* [WHAT THE TASK ASKS]: Could you copy exactly the lines below from the one with "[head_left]" to the one with "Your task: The", inclusive, leaving out any pictures?
(RECORDS SHOWN)
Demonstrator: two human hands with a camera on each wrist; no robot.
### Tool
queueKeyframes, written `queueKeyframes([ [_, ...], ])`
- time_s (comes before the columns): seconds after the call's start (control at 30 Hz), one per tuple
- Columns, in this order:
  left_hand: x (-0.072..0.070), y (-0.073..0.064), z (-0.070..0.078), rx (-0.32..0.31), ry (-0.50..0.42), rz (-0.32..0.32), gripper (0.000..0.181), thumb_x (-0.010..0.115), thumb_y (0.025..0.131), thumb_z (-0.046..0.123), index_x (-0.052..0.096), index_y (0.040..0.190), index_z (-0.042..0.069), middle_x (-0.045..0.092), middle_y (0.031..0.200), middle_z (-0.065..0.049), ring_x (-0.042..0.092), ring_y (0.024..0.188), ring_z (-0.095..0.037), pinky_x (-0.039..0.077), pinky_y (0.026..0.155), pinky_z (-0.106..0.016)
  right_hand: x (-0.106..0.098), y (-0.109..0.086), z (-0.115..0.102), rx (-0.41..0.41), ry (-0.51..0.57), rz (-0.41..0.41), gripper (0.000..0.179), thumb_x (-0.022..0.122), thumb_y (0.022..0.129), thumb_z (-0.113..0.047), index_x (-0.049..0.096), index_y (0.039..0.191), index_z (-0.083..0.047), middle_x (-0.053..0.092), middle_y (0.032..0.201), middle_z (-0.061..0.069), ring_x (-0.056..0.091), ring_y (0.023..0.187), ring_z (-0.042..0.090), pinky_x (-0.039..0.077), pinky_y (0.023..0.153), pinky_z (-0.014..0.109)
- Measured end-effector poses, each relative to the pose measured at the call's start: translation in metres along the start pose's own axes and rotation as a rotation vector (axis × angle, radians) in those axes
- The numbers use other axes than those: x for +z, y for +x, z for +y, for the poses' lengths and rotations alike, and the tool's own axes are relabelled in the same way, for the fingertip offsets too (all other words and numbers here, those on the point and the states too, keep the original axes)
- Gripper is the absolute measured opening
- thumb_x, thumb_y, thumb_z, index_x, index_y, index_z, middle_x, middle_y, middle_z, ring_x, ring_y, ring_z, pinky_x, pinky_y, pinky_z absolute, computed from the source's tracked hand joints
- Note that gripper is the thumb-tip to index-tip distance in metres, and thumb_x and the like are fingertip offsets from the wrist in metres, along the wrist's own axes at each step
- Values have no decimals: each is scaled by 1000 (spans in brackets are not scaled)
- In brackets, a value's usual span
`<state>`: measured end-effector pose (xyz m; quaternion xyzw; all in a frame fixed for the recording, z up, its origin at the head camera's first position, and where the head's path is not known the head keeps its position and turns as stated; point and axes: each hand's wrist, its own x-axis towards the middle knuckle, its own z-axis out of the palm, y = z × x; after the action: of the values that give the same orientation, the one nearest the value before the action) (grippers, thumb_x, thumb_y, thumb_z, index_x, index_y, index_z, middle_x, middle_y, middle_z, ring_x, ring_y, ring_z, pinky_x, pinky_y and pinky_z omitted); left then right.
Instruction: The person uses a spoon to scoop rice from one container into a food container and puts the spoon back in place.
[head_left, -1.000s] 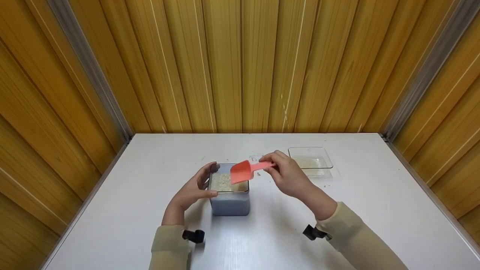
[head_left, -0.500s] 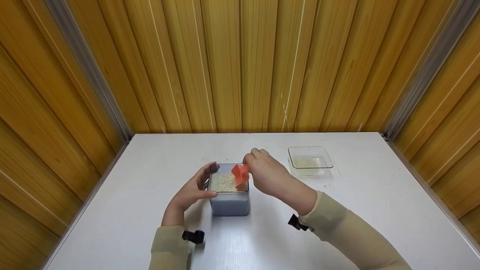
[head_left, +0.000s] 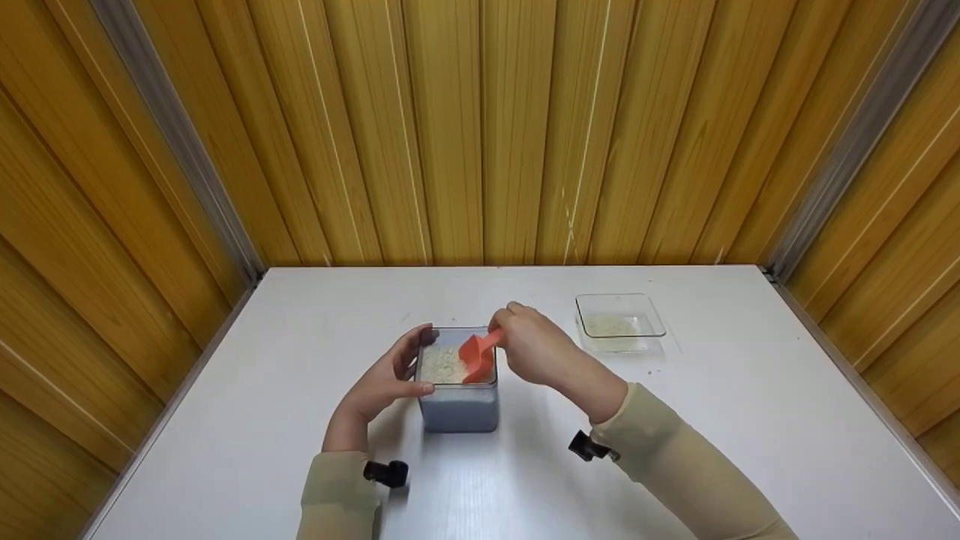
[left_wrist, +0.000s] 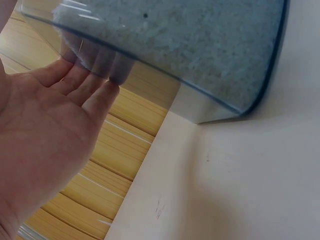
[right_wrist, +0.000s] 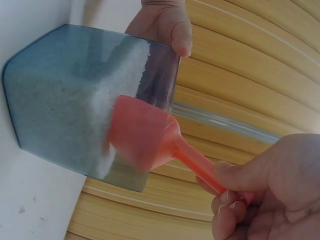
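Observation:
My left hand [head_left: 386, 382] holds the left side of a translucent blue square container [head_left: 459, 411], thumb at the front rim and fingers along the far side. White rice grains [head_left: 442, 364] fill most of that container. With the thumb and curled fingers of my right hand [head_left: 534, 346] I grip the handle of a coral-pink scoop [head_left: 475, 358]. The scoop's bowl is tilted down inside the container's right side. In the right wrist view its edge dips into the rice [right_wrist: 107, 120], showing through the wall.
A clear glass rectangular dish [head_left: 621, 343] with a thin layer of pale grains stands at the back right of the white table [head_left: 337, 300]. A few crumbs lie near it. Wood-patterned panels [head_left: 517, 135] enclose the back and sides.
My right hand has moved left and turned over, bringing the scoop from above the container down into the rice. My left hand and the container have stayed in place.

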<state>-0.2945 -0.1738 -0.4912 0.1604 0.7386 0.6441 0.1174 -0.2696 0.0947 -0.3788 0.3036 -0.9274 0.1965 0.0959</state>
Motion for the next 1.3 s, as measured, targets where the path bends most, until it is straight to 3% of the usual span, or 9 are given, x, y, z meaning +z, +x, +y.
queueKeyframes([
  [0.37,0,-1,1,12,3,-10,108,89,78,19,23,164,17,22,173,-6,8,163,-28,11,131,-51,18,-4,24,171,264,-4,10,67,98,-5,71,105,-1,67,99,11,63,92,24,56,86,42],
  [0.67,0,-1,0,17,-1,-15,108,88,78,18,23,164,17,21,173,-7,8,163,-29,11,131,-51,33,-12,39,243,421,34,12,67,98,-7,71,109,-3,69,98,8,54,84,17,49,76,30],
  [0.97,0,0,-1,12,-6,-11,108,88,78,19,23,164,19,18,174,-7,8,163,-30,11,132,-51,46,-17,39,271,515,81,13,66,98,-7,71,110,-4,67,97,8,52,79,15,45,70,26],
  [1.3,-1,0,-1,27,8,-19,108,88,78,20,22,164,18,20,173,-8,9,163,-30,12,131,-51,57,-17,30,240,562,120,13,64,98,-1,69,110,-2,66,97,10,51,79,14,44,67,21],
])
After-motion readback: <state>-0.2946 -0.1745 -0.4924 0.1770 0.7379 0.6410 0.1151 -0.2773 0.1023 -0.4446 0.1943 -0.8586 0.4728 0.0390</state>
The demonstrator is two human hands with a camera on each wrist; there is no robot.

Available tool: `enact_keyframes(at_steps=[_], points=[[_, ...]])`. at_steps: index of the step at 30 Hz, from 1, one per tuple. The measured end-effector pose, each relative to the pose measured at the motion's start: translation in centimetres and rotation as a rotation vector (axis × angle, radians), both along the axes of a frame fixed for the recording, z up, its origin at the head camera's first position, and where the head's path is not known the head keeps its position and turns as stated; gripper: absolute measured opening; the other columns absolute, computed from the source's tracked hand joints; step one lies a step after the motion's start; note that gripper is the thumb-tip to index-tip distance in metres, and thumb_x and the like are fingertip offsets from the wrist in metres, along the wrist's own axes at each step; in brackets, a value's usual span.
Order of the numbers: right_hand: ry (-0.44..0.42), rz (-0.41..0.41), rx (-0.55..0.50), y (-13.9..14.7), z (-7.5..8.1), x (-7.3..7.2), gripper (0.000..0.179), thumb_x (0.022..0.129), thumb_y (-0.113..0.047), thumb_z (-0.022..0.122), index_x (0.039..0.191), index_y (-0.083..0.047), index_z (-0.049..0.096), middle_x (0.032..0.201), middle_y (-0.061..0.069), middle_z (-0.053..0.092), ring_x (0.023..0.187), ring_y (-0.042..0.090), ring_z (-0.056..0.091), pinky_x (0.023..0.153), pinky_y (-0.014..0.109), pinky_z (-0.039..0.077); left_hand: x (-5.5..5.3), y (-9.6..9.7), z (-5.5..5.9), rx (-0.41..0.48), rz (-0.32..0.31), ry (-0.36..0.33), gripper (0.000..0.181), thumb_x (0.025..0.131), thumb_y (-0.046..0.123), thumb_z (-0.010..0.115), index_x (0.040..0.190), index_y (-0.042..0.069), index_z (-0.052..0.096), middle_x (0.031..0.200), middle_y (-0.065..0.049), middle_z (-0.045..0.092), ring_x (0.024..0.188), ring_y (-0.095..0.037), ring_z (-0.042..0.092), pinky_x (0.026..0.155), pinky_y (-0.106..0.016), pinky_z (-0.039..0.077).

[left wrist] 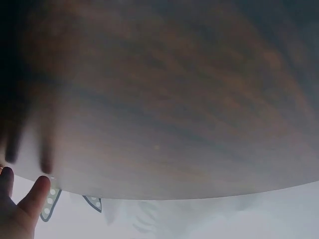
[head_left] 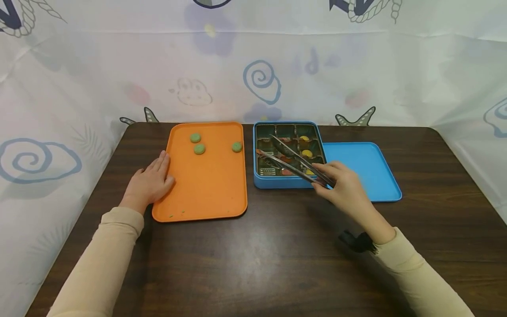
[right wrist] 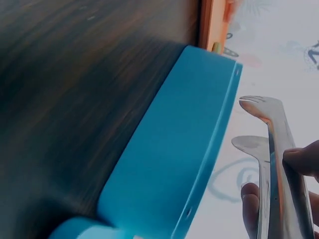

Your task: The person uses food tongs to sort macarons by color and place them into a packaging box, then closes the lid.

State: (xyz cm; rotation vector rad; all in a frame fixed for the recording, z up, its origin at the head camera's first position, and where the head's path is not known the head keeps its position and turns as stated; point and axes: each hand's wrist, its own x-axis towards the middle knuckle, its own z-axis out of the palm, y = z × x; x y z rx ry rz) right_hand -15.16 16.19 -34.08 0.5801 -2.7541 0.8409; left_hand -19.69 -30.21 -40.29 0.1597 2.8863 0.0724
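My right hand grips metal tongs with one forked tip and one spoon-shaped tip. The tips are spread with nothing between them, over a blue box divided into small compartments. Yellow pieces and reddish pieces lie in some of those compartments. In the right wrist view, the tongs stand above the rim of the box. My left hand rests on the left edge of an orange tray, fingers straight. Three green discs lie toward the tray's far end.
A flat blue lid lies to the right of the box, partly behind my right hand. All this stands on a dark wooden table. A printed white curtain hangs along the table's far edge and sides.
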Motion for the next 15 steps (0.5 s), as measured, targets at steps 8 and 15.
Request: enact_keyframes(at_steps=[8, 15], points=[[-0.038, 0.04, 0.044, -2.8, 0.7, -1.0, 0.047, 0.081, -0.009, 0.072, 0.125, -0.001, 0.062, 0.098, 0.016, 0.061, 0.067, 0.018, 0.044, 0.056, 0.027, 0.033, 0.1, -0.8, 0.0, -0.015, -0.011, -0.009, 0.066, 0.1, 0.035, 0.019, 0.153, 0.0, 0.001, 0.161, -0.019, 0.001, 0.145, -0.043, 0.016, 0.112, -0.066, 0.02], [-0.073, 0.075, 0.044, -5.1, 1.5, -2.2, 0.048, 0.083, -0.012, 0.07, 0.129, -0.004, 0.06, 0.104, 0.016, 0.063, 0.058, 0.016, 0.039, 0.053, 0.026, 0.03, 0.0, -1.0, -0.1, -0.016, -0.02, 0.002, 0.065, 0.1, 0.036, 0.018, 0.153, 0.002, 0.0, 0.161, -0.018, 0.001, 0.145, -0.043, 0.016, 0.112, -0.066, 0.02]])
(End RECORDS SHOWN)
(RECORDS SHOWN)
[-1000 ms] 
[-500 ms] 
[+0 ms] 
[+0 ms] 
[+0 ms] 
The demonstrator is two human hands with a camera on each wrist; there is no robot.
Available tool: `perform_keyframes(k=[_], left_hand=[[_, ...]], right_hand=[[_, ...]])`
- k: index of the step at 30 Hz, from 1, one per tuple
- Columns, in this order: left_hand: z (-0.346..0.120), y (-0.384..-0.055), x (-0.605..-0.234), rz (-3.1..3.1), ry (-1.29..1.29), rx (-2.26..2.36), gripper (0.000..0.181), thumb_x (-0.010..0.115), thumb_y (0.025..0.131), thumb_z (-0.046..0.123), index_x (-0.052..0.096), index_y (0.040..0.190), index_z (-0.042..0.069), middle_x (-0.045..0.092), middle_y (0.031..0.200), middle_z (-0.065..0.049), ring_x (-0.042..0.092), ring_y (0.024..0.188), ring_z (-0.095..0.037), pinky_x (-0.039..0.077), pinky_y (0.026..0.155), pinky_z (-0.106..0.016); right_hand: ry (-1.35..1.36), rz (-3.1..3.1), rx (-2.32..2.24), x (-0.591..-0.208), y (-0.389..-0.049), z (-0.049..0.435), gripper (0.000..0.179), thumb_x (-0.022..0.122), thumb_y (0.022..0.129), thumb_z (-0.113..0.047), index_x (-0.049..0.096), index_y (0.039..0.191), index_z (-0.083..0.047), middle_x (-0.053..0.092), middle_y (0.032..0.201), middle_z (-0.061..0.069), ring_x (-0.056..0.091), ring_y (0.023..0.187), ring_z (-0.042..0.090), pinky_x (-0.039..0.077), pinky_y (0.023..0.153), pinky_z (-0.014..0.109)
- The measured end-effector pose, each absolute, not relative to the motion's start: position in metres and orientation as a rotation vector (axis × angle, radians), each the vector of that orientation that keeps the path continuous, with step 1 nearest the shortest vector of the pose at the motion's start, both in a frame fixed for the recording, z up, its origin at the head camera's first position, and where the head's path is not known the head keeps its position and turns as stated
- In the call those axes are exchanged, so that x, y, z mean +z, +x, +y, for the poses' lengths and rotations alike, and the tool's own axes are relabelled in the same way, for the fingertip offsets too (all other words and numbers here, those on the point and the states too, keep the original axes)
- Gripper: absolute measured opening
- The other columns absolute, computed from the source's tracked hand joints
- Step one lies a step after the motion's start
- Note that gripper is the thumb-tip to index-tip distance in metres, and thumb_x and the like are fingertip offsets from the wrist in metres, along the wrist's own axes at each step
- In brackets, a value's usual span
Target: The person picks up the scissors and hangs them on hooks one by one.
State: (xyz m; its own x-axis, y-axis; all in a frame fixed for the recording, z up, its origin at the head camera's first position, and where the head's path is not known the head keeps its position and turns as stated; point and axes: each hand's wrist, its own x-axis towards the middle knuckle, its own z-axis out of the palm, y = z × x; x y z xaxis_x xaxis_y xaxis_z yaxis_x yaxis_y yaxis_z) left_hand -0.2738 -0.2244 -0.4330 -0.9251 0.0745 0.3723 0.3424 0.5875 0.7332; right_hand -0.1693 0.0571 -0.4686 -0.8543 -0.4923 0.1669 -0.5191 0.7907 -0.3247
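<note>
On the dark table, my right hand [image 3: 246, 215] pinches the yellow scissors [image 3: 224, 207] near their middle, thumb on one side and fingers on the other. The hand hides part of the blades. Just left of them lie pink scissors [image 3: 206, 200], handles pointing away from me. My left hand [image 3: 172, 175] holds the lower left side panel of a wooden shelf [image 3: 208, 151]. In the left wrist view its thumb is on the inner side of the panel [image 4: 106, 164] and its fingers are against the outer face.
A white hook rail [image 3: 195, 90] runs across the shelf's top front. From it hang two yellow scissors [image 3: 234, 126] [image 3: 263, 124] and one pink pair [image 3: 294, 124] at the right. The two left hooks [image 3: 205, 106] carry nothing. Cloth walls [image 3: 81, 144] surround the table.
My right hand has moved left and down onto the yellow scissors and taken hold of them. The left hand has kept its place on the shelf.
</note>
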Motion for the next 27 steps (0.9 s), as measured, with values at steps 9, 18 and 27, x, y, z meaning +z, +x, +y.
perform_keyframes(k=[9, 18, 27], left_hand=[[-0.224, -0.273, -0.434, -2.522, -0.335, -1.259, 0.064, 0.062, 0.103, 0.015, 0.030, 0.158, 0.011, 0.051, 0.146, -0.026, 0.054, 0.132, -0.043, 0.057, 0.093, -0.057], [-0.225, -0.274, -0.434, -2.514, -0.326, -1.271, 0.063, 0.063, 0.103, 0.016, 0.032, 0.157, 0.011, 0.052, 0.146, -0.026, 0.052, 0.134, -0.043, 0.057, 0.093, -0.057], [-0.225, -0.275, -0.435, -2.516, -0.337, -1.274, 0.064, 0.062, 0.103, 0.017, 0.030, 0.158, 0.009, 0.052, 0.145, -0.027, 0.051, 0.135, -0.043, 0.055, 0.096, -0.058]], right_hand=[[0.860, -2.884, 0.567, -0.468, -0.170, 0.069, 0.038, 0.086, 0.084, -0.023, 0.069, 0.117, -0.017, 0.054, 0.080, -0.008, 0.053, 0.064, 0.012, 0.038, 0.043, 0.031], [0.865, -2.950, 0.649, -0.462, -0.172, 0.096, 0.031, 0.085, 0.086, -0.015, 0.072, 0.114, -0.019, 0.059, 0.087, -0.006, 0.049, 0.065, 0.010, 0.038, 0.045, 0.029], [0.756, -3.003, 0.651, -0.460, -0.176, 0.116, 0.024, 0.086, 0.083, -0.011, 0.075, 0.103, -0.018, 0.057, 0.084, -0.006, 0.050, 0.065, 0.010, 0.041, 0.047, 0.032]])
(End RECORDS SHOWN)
* [EXERCISE SOLUTION]:
[head_left] 
[right wrist] 

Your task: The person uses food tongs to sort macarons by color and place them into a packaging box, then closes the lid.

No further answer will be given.